→ **EXERCISE GOAL**: An exact copy of the data is required, with no pictures in it.

++++++

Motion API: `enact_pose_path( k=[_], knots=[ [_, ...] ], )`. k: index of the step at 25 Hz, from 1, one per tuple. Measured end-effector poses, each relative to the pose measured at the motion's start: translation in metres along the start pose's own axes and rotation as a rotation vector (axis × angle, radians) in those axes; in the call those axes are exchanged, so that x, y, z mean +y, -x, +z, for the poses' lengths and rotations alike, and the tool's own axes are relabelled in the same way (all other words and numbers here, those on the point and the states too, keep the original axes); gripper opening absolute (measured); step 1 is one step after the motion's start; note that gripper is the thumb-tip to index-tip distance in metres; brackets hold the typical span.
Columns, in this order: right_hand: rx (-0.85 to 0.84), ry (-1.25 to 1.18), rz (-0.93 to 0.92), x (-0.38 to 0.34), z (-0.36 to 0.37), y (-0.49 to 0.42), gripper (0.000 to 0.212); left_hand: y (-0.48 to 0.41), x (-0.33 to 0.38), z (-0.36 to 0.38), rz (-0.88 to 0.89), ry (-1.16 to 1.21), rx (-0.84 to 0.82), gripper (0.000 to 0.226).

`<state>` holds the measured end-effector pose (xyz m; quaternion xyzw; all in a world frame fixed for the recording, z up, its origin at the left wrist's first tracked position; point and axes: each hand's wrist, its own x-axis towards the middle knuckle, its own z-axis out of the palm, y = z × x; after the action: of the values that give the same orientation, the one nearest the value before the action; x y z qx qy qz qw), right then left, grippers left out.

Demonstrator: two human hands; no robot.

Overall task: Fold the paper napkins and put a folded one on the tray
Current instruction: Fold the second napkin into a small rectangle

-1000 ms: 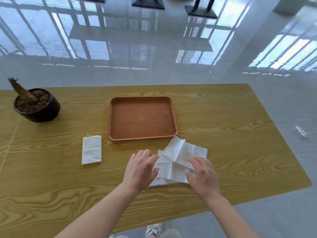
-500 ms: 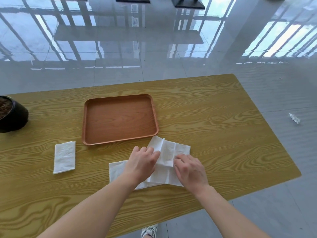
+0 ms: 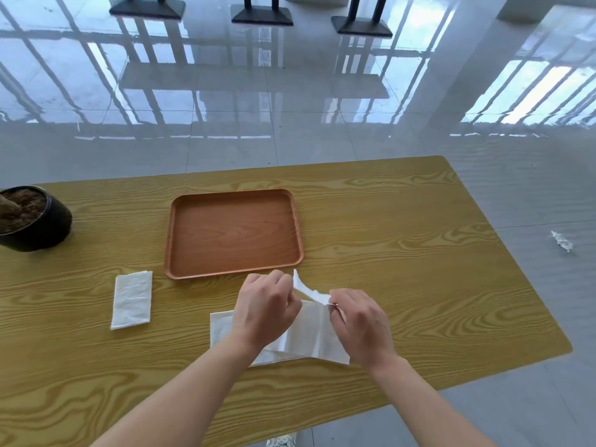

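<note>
A white paper napkin lies partly unfolded on the wooden table, just in front of the empty brown tray. Its far edge is lifted off the table. My left hand pinches that raised edge at its left end, and my right hand pinches it at the right end. The napkin's near part still rests flat under my wrists. A second napkin, folded into a narrow rectangle, lies flat to the left of the tray's near corner.
A black pot of soil stands at the table's left edge. The table's right end is bare wood. A crumpled wrapper lies on the glossy tiled floor to the right. Dark furniture bases stand far back.
Both hands went from pressing the napkin flat to pinching its far edge and lifting it. The camera view also shifted.
</note>
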<state>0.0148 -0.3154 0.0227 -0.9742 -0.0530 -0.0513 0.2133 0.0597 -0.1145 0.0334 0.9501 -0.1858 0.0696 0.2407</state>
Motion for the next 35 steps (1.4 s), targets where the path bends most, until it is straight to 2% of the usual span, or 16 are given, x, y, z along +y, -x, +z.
enact_pose_path(
  k=[2,5,8,11,15,17,20,26,28,31,33,35],
  knots=[
    [0.028,-0.138,0.012,-0.024,-0.014,-0.007,0.006,0.009,-0.005,-0.023,-0.139,0.118,0.129,0.016],
    [-0.015,-0.34,0.032,-0.067,-0.028,-0.019,0.009,0.034,-0.025,-0.06,-0.312,0.265,0.235,0.015],
    [-0.235,-0.703,0.199,-0.114,-0.026,-0.029,0.009,0.066,-0.055,-0.093,-0.414,0.366,0.379,0.009],
    [-0.398,-0.967,0.432,-0.146,0.0,-0.03,0.005,0.093,-0.085,-0.115,-0.52,0.357,0.389,0.026],
    [-0.569,-0.941,0.603,-0.17,0.044,-0.021,0.01,0.125,-0.13,-0.123,-0.724,0.454,0.277,0.033],
    [-0.567,-0.802,0.588,-0.175,0.063,-0.015,0.008,0.143,-0.15,-0.114,-0.844,0.483,0.206,0.033],
    [-0.57,-0.493,0.473,-0.18,0.085,-0.004,0.005,0.164,-0.167,-0.098,-0.957,0.499,0.122,0.035],
    [-0.569,-0.354,0.3,-0.18,0.101,0.01,0.003,0.192,-0.169,-0.081,-0.955,0.287,0.121,0.038],
    [-0.523,-0.3,0.182,-0.179,0.103,0.01,0.007,0.206,-0.16,-0.075,-0.798,0.128,0.087,0.037],
    [-0.398,-0.21,0.01,-0.164,0.101,0.015,0.027,0.221,-0.143,-0.059,-0.419,-0.049,-0.127,0.04],
    [-0.42,-0.105,-0.137,-0.141,0.097,0.023,0.038,0.225,-0.138,-0.05,-0.339,-0.138,-0.274,0.043],
    [-0.486,0.023,-0.3,-0.116,0.093,0.034,0.045,0.23,-0.135,-0.045,-0.341,-0.213,-0.309,0.044]
  ],
)
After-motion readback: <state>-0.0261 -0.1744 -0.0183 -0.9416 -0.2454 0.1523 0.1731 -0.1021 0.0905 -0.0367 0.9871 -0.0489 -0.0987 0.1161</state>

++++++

→ **OUTPUT OF THE TASK**:
Motion API: `enact_pose_path( k=[_], knots=[ [_, ...] ], )`. k: index of the step at 25 Hz, from 1, one per tuple. Measured end-effector poses, each relative to the pose measured at the motion's start: translation in metres along the start pose's own axes and rotation as a rotation vector (axis × angle, radians) in those axes; in the call those axes are exchanged, so that x, y, z mean +y, -x, +z, for the poses' lengths and rotations alike, and the tool's own axes are relabelled in the same way (all other words and numbers here, those on the point and the states too, keep the original axes); gripper opening absolute (measured); step 1 is one step after the motion's start; note that gripper is the thumb-tip to index-tip distance in metres; brackets hold the typical span.
Columns, in this order: right_hand: rx (-0.85 to 0.84), ry (-1.25 to 1.18), rz (-0.93 to 0.92), x (-0.38 to 0.34), z (-0.36 to 0.37), y (-0.49 to 0.42), gripper (0.000 to 0.212); left_hand: y (-0.48 to 0.41), x (-0.33 to 0.38), z (-0.36 to 0.38), rz (-0.88 to 0.89), ry (-1.16 to 1.21), rx (-0.84 to 0.82), gripper (0.000 to 0.226).

`<state>` holds the measured end-effector pose (xyz m; quaternion xyzw; all in a world frame fixed for the recording, z up, its origin at the left wrist's first tracked position; point and axes: each hand's wrist, its own x-axis towards the middle knuckle, its own z-axis out of the palm, y = z × x; after the action: of the values that give the same orientation, the one nearest the value before the action; x y z qx qy qz qw), right then left, grippers left out.

Demonstrator: two human hands; no robot.

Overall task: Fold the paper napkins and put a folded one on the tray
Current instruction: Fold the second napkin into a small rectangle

-1000 ms: 
-500 ms: 
+0 ms: 

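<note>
A white paper napkin lies partly unfolded on the wooden table, just in front of the empty brown tray. Its far edge is lifted off the table. My left hand pinches that raised edge at its left end, and my right hand pinches it at the right end. The napkin's near part still rests flat under my wrists. A second napkin, folded into a narrow rectangle, lies flat to the left of the tray's near corner.
A black pot of soil stands at the table's left edge. The table's right end is bare wood. A crumpled wrapper lies on the glossy tiled floor to the right. Dark furniture bases stand far back.
Both hands went from pressing the napkin flat to pinching its far edge and lifting it. The camera view also shifted.
</note>
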<state>0.0148 -0.3154 0.0227 -0.9742 -0.0530 -0.0513 0.2133 0.0597 -0.1145 0.0334 0.9501 -0.1858 0.0696 0.2407</state>
Motion for the next 35 steps (1.4 s), targets where the path bends most, until it is straight to 2% of the usual span, or 16 are given, x, y, z along +y, -x, +z.
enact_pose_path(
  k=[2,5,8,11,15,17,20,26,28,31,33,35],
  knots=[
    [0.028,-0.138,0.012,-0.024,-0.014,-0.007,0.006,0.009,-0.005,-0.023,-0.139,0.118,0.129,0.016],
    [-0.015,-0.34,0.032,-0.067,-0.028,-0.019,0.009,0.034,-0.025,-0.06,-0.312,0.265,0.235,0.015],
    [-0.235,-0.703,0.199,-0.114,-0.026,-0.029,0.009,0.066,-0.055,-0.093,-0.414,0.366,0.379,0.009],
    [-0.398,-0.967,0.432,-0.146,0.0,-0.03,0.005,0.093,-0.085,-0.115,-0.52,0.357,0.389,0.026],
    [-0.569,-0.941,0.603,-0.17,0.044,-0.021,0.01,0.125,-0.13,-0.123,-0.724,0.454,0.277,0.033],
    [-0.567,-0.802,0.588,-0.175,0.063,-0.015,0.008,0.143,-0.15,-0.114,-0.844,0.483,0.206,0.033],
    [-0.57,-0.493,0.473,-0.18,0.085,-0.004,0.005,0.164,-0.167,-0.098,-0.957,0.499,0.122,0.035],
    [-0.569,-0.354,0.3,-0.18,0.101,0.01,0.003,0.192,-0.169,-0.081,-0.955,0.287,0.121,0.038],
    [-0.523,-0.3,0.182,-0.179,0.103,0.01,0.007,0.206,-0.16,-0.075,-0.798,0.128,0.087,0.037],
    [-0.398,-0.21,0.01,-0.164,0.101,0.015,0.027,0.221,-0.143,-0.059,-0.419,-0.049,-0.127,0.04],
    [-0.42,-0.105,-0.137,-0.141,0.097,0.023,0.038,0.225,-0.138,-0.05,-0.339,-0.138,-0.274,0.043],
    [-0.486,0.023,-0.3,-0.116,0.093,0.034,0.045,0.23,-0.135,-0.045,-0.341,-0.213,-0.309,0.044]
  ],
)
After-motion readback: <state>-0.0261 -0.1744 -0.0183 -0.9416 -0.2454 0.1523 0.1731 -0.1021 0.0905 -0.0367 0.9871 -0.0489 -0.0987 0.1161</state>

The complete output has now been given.